La modernità ha eliminato la sfera del sacro, rendendo tutto profano: lo spazio, il tempo, i riti ed i miti. Ma, inevitabilmente, l'atteggiamento religioso - componente essenziale della condizione umana - è rientrato dalla finestra, travestito in forme aberranti, perché negatrici della sua essenziale struttura trascendente; e così il progresso, la scienza, il profitto, il marxismo, la tecnica, ne hanno usurpato, volta a volta, la funzione.

In nessuno di tali surrogati, però, l'essere umano ha trovato il compimento della sua nostalgia: ed era logico che così fosse, poiché un culto dell'al di qua è una contraddizione in termini. Un culto, per sua stessa natura, definisce la sfera del sacro, separandola da quella del profano; e il sacro rimanda sempre a una dimensione ulteriore, soprannaturale. Non si dà sacro all'interno della dimensione immanente, se non in senso traslato ed improprio (come nelle espressioni: avere il culto della disciplina; avere il culto della bellezza; ecc.).

Ecco, allora, la disperata contraddizione nella quale è venuto a situarsi l'uomo moderno. Da un lato egli nega la sfera del sacro, dall'altro la riproduce, travisandola; da un lato reprime la propria inquietudine, dall'altro la ingigantisce, con l'atto stesso di reprimerla. Si è spinto in un vicolo cieco: e non sa come uscirne. La maggior parte degli intellettuali, oggi - almeno di quelli che hanno maggiore visibilità - hanno trovato che è meglio far finta di niente, dire che l'uomo moderno è in cammino verso prestigiosi traguardi; oppure che è in cammino verso il nulla, perché tali sono la sua natura e il suo destino.
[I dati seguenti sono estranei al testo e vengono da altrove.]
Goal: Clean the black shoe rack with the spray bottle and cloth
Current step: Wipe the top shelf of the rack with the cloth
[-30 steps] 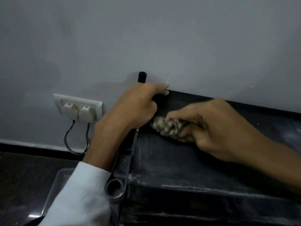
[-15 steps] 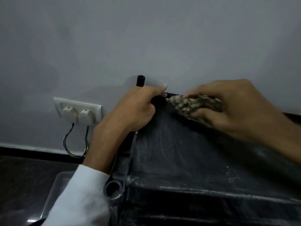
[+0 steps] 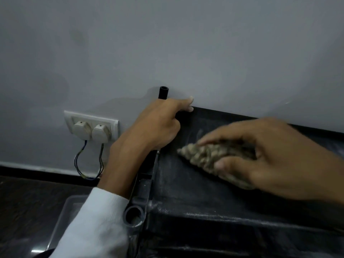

Non hanno il coraggio di dire che ha sbagliato strada, che si è cacciato da sé stesso un vicolo cieco; e che, per uscirne, dovrebbe ritornare indietro, almeno fino al punto in cui aveva abbandonato la strada giusta. Non osano farlo, perché ciò sarebbe in contraddizione con il mito fondante della modernità stessa: il mito del progresso, che ha la forza di un dogma. Esso insegna che il sapere si accumula per una sorta di legge naturale; che noi, quindi, siamo assai più evoluti dei nostri antenati, costretti alla contemporaneità con uomini trascurabili come Buhha, Platone, Aristotele, Cristo; che "indietro non si torna", pena vanificare le più recenti "conquiste" del pensiero e della scienza e ripiombare nell'aborrita barbarie.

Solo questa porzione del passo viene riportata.